◆ What you are asked to do ◆
The word "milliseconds" appears in some lines of the entries. Say how many, and give nothing but the number.

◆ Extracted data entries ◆

----

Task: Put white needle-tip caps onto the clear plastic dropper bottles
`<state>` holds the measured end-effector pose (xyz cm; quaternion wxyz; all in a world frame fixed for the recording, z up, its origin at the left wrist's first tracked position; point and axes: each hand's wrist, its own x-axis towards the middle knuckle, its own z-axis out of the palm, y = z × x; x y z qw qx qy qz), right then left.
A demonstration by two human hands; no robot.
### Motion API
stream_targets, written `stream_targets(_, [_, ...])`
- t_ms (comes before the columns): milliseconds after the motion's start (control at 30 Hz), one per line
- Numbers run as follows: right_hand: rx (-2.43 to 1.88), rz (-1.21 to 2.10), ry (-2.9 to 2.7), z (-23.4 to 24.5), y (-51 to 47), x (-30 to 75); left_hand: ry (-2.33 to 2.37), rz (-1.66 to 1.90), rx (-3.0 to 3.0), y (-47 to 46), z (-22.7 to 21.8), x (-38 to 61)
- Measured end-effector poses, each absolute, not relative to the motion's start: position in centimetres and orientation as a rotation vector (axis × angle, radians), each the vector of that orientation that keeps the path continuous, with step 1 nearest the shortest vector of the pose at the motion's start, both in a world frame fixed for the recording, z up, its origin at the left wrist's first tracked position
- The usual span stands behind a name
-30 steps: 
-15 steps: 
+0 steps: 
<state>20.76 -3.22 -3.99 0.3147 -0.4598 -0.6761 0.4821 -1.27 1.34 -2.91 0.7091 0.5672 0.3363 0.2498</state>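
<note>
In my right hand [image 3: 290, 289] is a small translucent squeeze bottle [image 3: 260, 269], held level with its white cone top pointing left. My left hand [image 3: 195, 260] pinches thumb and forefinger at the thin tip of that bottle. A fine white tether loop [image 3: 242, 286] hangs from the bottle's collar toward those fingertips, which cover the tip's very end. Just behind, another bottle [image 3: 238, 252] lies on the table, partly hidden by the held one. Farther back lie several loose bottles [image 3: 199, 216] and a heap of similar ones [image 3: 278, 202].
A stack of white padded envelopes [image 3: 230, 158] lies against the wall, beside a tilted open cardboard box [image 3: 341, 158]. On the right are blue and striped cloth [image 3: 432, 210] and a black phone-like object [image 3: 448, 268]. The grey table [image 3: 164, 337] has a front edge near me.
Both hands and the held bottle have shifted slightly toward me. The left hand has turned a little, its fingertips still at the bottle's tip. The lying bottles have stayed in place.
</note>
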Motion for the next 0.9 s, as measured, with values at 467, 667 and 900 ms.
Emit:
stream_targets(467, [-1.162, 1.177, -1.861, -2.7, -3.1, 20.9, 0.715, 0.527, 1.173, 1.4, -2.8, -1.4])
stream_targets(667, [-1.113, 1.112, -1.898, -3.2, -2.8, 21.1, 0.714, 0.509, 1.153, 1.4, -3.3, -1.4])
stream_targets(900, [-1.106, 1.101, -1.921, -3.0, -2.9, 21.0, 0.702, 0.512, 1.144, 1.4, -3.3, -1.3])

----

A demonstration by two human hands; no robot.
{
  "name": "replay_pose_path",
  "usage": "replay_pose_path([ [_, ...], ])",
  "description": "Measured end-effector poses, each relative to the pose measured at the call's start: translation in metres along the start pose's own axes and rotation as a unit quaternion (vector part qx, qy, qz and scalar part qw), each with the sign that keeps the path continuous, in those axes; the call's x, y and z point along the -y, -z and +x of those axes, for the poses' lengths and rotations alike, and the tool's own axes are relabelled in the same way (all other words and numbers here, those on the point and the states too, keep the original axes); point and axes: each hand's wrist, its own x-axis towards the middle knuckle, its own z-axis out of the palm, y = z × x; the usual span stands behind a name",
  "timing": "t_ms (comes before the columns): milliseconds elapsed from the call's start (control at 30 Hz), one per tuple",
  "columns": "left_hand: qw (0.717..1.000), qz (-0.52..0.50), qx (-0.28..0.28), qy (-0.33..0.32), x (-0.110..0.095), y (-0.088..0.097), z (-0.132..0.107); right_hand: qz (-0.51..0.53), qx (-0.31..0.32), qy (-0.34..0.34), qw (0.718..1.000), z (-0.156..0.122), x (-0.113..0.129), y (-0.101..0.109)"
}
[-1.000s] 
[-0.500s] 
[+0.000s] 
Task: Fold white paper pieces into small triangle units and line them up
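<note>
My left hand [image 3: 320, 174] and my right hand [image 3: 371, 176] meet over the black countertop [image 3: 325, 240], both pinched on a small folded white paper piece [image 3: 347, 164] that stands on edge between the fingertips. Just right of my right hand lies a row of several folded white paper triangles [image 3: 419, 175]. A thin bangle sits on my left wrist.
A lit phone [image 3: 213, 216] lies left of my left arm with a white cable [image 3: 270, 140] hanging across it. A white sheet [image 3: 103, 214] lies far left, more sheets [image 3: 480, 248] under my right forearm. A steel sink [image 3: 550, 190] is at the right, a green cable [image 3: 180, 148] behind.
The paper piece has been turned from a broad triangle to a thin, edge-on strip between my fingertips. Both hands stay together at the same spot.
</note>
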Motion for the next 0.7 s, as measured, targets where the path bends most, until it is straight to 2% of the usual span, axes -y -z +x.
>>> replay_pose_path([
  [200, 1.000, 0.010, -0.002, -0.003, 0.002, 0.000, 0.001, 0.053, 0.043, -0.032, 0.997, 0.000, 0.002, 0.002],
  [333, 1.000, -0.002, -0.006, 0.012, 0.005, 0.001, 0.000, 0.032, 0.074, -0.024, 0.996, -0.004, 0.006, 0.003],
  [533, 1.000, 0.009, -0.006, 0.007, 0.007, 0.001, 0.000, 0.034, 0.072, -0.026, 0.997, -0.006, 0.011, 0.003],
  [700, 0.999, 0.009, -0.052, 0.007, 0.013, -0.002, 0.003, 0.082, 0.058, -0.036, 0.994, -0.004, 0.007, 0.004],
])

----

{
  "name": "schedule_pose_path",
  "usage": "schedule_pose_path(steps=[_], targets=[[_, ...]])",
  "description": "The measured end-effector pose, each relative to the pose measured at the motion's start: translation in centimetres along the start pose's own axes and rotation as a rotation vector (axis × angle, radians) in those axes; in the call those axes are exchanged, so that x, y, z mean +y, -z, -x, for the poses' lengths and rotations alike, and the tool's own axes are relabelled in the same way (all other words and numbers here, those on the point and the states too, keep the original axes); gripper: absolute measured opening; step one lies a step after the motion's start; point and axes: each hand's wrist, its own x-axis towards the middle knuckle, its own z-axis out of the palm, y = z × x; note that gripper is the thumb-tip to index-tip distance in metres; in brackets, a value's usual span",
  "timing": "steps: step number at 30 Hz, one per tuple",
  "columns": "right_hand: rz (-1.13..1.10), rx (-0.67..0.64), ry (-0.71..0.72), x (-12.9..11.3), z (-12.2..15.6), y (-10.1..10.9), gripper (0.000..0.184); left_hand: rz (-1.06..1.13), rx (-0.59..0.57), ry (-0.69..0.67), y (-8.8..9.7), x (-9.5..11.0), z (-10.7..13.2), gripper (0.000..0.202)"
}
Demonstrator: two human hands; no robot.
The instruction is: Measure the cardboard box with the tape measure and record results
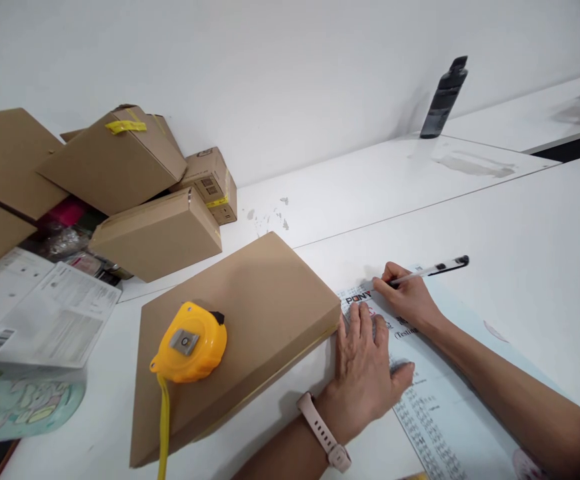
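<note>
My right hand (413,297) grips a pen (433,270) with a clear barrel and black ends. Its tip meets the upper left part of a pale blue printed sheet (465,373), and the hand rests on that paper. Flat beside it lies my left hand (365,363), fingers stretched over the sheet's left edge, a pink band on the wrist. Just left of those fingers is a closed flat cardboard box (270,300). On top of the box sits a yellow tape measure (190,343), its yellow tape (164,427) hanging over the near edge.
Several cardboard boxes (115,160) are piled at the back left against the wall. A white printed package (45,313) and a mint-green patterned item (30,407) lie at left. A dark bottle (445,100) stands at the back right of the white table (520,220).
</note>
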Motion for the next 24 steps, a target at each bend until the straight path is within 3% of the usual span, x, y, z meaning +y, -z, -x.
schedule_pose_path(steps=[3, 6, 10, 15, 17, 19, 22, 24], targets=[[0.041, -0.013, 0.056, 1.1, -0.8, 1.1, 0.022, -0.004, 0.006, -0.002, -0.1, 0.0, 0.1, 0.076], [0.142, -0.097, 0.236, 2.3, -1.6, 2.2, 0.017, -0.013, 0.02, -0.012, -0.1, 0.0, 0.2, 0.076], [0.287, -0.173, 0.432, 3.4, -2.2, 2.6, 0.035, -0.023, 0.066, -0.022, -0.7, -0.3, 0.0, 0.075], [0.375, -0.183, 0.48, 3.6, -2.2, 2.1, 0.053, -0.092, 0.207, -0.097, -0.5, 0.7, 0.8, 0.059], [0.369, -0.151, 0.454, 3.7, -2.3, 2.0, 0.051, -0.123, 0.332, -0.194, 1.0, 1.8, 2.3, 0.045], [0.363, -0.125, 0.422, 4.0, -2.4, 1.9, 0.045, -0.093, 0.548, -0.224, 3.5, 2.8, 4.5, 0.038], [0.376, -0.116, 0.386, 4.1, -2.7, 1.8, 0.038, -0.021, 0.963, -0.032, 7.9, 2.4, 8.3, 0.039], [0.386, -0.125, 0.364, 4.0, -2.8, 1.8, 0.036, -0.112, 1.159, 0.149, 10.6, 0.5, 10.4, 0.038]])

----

◆ Exercise output ◆
2